Chianciano Terme riduce le tariffe TARI e il PEF per il 2026

Diminuiscono le bollette per famiglie e imprese, nuove agevolazioni per residenti e attività.

Chianciano Terme riduce le tariffe TARI e il PEF per il 2026

In vista della seduta del Consiglio Comunale, l’Amministrazione Comunale di Chianciano Terme ha presentato un pacchetto riguardante la Tassa sui rifiuti (TARI) per l’anno 2026. Questo passaggio segna l’approvazione del Piano Economico Finanziario (PEF), la determinazione delle tariffe e un piano di agevolazioni tariffarie volto a sostenere la crescita della comunità e il tessuto economico locale.

Il PEF è stato abbattuto di oltre 160.000 euro, segnando una svolta nella gestione della fiscalità dei rifiuti. L’Amministrazione, insediatasi nel 2024, ha ereditato un PEF di 2.561.598 euro, lievitato negli anni precedenti a causa di rilievi della Corte dei Conti. Grazie a una rivisitazione dei servizi di raccolta e a un rigoroso controllo della spesa, il PEF è stato ridotto a 2.400.938 euro per il 2026, nonostante l’aumento generale dei costi dei servizi.

La Sindaca Grazia Torelli ha dichiarato: “In due anni di lavoro incisivo sulla riorganizzazione dei servizi e sul recupero della Tari non versata, abbiamo ripristinato l’equità e ridotto il Piano a 2,4 milioni di euro, garantendo un risparmio reale a tutti i cittadini e le imprese. Pagare tutti per pagare meno non è mai stato uno slogan elettorale, ma un impegno concreto.” Ha inoltre sottolineato l’importanza di migliorare la qualità dei servizi sul territorio e ha lanciato un appello alla cittadinanza per una maggiore educazione civica nella gestione dei rifiuti.
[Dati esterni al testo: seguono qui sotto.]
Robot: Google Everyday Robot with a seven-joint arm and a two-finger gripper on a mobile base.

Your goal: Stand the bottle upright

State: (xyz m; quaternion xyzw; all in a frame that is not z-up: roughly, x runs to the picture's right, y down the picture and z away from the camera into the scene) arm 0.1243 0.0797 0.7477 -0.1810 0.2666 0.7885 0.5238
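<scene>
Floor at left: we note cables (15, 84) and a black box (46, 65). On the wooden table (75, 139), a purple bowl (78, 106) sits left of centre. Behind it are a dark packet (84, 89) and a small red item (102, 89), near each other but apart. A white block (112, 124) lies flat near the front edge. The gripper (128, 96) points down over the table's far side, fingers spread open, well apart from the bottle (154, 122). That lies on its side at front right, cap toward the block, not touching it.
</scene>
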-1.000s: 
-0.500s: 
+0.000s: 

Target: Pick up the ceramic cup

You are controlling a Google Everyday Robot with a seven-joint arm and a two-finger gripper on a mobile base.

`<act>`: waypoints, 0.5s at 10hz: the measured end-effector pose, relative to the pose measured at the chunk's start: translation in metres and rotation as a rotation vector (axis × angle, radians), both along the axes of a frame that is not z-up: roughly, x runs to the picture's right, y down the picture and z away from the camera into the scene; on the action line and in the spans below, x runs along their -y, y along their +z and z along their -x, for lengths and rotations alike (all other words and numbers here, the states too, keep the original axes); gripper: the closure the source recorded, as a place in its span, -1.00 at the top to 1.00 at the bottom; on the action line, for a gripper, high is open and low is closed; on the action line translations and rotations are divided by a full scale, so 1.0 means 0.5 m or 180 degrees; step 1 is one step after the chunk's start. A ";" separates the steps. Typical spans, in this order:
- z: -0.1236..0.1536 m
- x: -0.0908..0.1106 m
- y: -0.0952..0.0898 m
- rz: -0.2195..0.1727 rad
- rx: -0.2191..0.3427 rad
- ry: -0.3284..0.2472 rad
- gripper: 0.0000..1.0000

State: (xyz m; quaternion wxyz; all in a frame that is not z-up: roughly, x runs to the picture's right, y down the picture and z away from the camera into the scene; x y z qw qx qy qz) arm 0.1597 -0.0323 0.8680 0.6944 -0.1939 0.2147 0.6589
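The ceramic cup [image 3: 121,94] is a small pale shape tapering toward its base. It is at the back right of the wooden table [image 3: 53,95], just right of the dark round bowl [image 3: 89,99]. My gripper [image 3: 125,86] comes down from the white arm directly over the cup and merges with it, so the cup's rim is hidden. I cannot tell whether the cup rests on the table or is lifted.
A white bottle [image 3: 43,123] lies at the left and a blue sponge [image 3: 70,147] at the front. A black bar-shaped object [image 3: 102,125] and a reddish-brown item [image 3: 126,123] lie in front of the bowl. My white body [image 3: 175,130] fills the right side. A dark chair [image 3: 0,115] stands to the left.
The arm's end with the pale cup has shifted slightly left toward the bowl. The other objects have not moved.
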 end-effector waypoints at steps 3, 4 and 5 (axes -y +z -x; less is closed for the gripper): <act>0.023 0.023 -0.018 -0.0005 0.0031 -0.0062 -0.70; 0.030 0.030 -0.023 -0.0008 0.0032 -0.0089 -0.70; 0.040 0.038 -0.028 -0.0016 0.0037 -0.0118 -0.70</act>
Recupero dell’evasione e tariffe più basse

Il principio dell’equità fiscale è al centro dell’azione amministrativa, con un’intensa attività di recupero dell’evasione e dell’elusione tariffaria che ha consentito di recuperare 114.000 euro. Queste risorse hanno permesso di ridurre il costo globale del servizio addebitato in bolletta. Ad oggi, sono stati recuperati complessivamente circa 250.000 euro. Le tariffe TARI per il 2026 prevedono una riduzione media del -4,00% per le utenze non domestiche e del -2,59% per le utenze domestiche.

Inoltre, sono state introdotte nuove agevolazioni straordinarie del 30% sulla quota variabile TARI per diverse categorie, tra cui nuove attività commerciali, nuovi residenti e nuclei familiari con nascite o adozioni nel 2026. Queste misure sono finanziate dalla fiscalità generale e mirano a sostenere lo sviluppo commerciale e il benessere sociale della comunità.